=== Required action ===
Give back the whole listing exactly as written, leaving out each picture.

=== Data segment ===
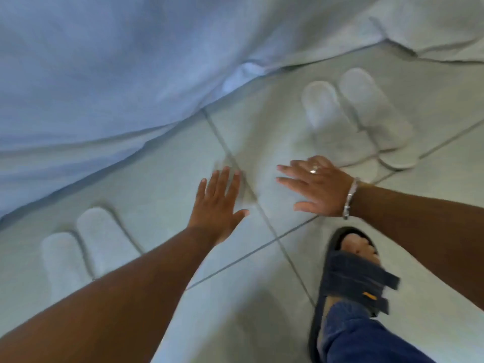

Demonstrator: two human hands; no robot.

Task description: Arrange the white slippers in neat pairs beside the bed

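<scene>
Two pairs of white slippers lie on the pale tiled floor beside the bed. One pair (358, 116) sits side by side at the upper right, toes toward the bed. The other pair (86, 250) lies at the lower left, partly hidden by my left forearm. My left hand (218, 205) hovers over the floor between the pairs, flat, fingers spread, holding nothing. My right hand (317, 187), with a ring and a silver bracelet, is also flat and empty, just below the upper-right pair. The frame is motion-blurred.
The bed's white sheet (117, 74) hangs down across the upper left. A second white bedding edge (432, 24) shows at the top right. My foot in a dark blue strapped sandal (351, 279) stands on the tiles at the lower right.
</scene>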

=== Task solution ===
Demonstrator: two human hands; no robot.

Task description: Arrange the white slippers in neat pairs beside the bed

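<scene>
Two pairs of white slippers lie on the pale tiled floor beside the bed. One pair (358, 116) sits side by side at the upper right, toes toward the bed. The other pair (86, 250) lies at the lower left, partly hidden by my left forearm. My left hand (218, 205) hovers over the floor between the pairs, flat, fingers spread, holding nothing. My right hand (317, 187), with a ring and a silver bracelet, is also flat and empty, just below the upper-right pair. The frame is motion-blurred.
The bed's white sheet (117, 74) hangs down across the upper left. A second white bedding edge (432, 24) shows at the top right. My foot in a dark blue strapped sandal (351, 279) stands on the tiles at the lower right.
</scene>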

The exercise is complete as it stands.